For instance, the disciplinary authorities know that technology like cloud storage is prevalent these days. They also understand that the dangers inherent in using those new technologies are severe. As a result, a new duty applies to lawyers who use the cloud.

For some time I’ve been shouting that there exists a duty to understand technology. I’m not talking about understanding the law regarding technology. I mean a duty to understand the underlying technology itself. Granted, one might argue that there isn’t a separate duty in that regard and that it’s really just a subset of the duty of competence (Rule 1.1). To that I reply, “toe-may-to, toe-mah-to.” I don’t care how it fits into the rules, the bottom line is that it’s there and a recent ethics opinion in Alaska proves it’s existence. See Alaska Bar Association Ethics Opinion No. 2014-3.

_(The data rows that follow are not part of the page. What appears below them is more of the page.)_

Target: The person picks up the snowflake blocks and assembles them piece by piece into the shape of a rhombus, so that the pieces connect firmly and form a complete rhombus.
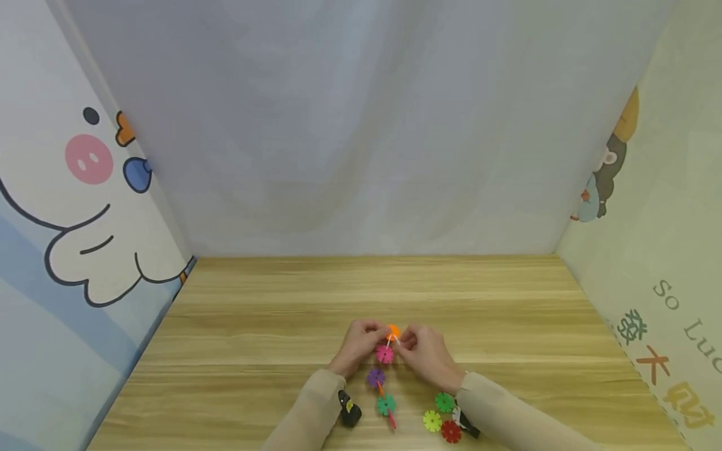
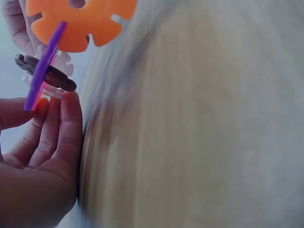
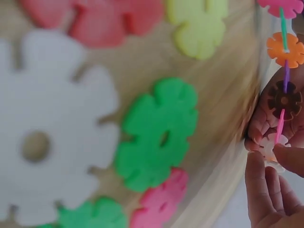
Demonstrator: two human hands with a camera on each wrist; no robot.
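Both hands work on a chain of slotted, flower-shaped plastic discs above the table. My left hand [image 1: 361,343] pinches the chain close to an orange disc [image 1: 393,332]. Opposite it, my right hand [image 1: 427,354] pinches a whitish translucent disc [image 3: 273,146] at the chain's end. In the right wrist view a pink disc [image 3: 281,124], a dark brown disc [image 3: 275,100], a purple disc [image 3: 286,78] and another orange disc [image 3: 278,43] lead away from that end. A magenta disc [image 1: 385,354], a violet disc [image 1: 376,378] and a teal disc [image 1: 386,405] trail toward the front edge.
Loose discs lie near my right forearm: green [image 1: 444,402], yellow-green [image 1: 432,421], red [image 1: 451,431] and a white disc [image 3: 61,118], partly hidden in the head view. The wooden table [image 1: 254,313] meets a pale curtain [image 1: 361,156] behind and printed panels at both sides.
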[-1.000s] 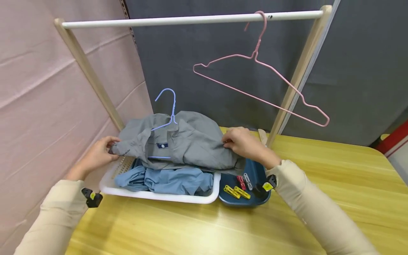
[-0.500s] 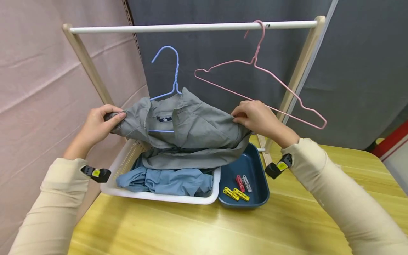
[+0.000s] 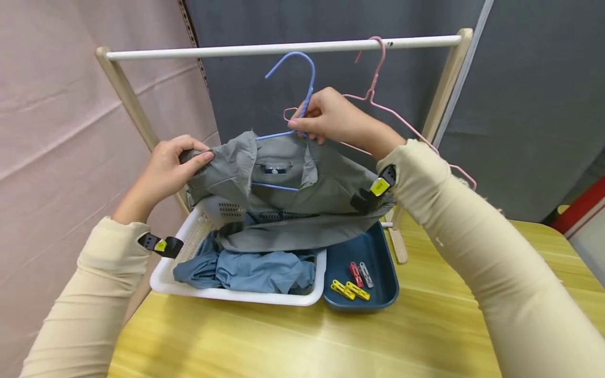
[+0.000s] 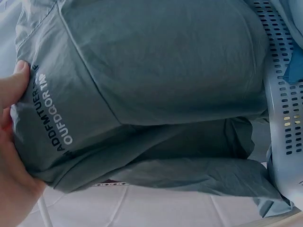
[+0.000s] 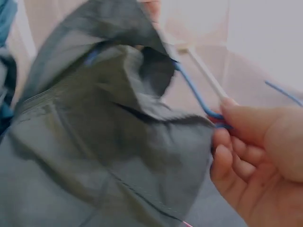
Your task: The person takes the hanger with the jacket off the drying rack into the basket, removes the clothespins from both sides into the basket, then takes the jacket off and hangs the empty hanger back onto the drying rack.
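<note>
A grey shirt hangs spread on a blue wire hanger, above the white basket. My right hand grips the hanger at the base of its hook, which stands free above the hand. In the right wrist view that hand has thumb and fingers round the blue wire, beside the collar. My left hand pinches the shirt at its left shoulder or sleeve. Printed lettering shows on the cloth beside the left thumb in the left wrist view. The shirt's lower part hangs in folds towards the basket.
A white rail on wooden posts runs across the back, with a pink hanger on it. Blue clothing lies in the white basket. A dark blue tray beside it holds several clothes pegs.
The shirt and hanger have risen from the basket and shifted right. My right hand has let go of the shirt's right side and taken the hanger's neck. The left hand has stayed on the cloth.
</note>
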The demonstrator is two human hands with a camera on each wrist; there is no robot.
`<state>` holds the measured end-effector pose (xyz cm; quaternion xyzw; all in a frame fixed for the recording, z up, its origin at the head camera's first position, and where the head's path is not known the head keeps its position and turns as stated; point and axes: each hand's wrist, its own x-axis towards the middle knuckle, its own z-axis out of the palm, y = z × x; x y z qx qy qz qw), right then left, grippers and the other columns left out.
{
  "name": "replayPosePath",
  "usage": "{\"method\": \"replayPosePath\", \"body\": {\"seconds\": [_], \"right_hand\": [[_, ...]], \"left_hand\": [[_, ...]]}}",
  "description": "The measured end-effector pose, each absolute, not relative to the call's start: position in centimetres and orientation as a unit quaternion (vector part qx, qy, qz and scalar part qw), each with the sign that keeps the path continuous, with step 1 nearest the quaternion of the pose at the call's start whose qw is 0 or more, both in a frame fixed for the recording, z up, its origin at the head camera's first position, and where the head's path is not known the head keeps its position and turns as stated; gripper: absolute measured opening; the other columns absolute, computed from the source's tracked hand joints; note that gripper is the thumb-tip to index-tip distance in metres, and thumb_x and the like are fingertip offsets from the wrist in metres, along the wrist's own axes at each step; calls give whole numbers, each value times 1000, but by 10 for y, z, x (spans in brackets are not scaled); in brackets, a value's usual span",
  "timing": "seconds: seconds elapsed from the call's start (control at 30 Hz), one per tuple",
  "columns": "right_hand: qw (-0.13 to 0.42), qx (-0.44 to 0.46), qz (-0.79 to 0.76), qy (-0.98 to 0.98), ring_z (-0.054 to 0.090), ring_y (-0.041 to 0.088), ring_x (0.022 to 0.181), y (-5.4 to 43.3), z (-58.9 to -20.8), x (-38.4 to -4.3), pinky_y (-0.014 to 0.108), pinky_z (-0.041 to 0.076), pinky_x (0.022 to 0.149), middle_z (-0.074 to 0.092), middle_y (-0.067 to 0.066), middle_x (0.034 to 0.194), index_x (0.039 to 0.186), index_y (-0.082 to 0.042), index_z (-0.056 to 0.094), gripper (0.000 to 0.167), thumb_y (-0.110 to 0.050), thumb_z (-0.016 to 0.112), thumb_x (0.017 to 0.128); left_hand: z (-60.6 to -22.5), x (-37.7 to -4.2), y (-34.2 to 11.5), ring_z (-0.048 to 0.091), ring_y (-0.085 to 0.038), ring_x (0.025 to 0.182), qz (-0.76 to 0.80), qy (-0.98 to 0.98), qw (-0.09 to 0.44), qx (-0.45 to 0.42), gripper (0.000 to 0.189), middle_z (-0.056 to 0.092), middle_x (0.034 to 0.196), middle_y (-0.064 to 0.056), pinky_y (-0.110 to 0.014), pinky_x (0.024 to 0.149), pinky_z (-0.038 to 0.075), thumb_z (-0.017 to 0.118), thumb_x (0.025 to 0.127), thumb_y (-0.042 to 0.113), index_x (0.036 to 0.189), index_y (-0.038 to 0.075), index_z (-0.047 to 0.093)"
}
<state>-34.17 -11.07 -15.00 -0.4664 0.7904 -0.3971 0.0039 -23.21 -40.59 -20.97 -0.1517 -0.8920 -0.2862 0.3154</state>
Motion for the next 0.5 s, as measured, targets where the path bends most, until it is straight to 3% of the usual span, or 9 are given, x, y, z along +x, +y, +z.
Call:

On page 3, the authors state, “A lawyer engaged in cloud computing must have a basic understanding of the technology used and must keep abreast of changes in technology…Technological changes, the regulatory framework, and privacy laws are all matters requiring the lawyer’s attention.”

Thus, if you want to use technology, you must understand that technology. YOU must understand it. Not just your secretary or the IT guy/gal. You, individually, must understand the underlying technology.

For the ethics geeks like me, you aren’t surprised that this text is in the Alaska opinion. Heck, we’ve seen this in several opinions recently. But there are a bunch of you out there who didn’t believe me when I told you this at some of my CLE seminars. So, I guess what I’m really saying in this post is….“Told you so.”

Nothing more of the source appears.